Un championnat français à son palmarès
Hoag garde aussi d’excellents souvenirs comme joueur de la Ville Lumière. «On a remporté le championnat en 2016, souligne-t-il. Après une saison difficile, on avait connu une belle séquence dans les séries éliminatoires pour remporter le titre à la surprise de tous. On n’avait subi aucune défaite. Après notre titre, j’ai reçu une offre plus payante dans un championnat plus relevé et j’ai quitté pour l’Italie.»
Des Jeux avec sa conjointe au Village olympique
En plus de rentrer à la maison, Hoag vivra l’effervescence des Jeux en compagnie de sa conjointe.
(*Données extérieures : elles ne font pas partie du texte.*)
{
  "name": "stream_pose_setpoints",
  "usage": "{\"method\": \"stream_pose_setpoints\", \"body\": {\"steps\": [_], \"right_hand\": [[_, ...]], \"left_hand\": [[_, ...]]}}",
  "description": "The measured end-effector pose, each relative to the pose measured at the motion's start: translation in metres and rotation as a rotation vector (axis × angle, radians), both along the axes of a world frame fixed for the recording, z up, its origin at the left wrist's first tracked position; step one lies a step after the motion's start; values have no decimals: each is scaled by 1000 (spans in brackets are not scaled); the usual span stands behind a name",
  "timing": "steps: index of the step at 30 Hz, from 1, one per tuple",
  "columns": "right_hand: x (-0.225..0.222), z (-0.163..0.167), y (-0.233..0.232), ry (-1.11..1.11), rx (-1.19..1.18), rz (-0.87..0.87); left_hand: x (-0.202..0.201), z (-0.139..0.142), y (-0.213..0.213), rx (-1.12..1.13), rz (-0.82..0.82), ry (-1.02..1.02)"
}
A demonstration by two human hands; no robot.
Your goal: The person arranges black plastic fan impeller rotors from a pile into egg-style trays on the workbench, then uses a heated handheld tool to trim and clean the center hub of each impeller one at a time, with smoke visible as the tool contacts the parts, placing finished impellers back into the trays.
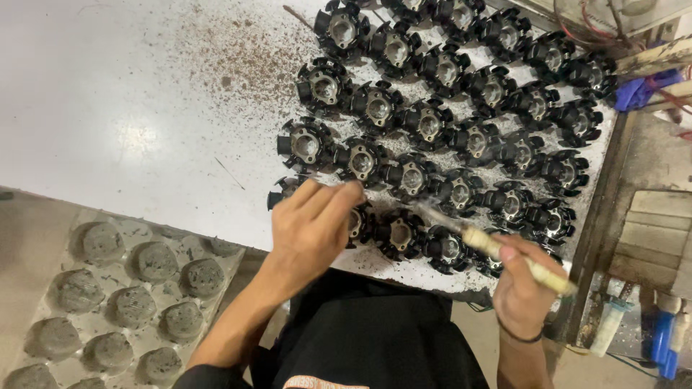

Lauren Carlini a été sélectionnée au sein de l’équipe américaine de volleyball et elle vivra son baptême olympique.
«Nous n’avons pas dormi très très bien dans les jours précédant la sélection américaine, raconte Hoag. Quand nous avons appris la bonne nouvelle, nous avons pleuré toute la journée. À Tokyo, elle avait été coupée au dernier moment, et ce fut difficile à accepter.»
En couple depuis deux ans après s’être rencontrés pendant qu’ils évoluaient tous les deux dans le circuit turc, Hoag et Carlini vivront sous le même toit au Village olympique. «C’est encore plus spécial de partager les Jeux olympiques avec elle, exprime-t-il. Nous serons présents l’un pour l’autre et nous pourrons sortir la tête du volleyball à l’occasion pour nous détendre en allant prendre un café.»
Championnes en titre, les Américaines sont encore les grandes favorites à Paris. La médaille d’or à Tokyo était la première de l’histoire des États-Unis. Avec le Canada qui a tout juste raté la coupure pour Paris, Hoag n’aura pas de choix déchirants à faire.